- Born: April 21, 1895 Sanremo, Italy
- Died: November 28, 1977 (aged 82) Illgau, Switzerland
- Citizenship: Germany, U.S. (from 1937)
- Education: University of Jena
- Occupations: Journalist, radio broadcaster
- Employers: Berliner Tageblatt; International News Service; NBC;
- Notable work: Beyond All Fronts. A Bystander's Notes on this Thirty Years War (1944)
- Spouse: Marianne ​ ​(m. 1918; div. 1923)​

= Max Jordan =

German-American journalist (1895–1977)

Max Arthur Jordan (later Father Placid Jordan) (April 21, 1895 - November 28, 1977) was a German-American foreign correspondent for the International News Service and pioneering radio journalist for the NBC network in Europe in the 1930s. Later, he became a Benedictine monk.

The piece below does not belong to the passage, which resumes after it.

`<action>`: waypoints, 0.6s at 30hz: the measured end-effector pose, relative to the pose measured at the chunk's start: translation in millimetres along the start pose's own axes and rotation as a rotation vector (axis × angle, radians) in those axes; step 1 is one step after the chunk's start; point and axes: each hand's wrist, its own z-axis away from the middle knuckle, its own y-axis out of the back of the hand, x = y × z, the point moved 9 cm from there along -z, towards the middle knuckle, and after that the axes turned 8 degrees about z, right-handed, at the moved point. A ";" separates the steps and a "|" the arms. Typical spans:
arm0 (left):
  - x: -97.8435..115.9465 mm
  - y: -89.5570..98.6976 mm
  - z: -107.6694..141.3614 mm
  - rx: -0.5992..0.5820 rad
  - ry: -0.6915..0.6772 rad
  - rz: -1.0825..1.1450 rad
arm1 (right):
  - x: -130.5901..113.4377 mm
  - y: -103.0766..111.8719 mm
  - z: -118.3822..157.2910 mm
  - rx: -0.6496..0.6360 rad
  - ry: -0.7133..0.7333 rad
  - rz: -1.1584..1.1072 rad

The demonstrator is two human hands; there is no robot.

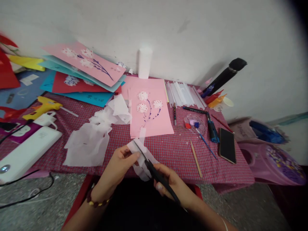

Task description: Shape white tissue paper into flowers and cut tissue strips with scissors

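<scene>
Thin white tissue paper (143,150) is pinched between the thumb and fingers of my left hand (122,160), near the table's front edge. My right hand (170,183) grips a pair of black-handled scissors (160,178), whose blades lie across the tissue. Part of the handles is hidden by my fingers. Just beyond my hands lies a pink card (156,122) with three speckled white tissue flowers and painted stems. To its left are crumpled and flat sheets of white tissue (86,144).
At the left are stacked decorated cards (86,64), a yellow glue gun (43,107) and a white power strip (31,154). At the right lie clear glue sticks (184,94), a paint palette (195,124), a blue brush (207,144), a wooden stick (196,158) and a phone (227,145).
</scene>
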 end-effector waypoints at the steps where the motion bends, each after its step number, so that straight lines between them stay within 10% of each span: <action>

==Early life and education==
Jordan was born in Sanremo, Italy, to German parents of Württembergian origin, Jordan's family lineage included both French and Austrian ancestry. His father, a chemist, secured his first employment in Florence after completing his studies. The family subsequently settled in Italy, purchasing a pharmacy in Sanremo with the assistance of Jordan's mother Thekla's dowry.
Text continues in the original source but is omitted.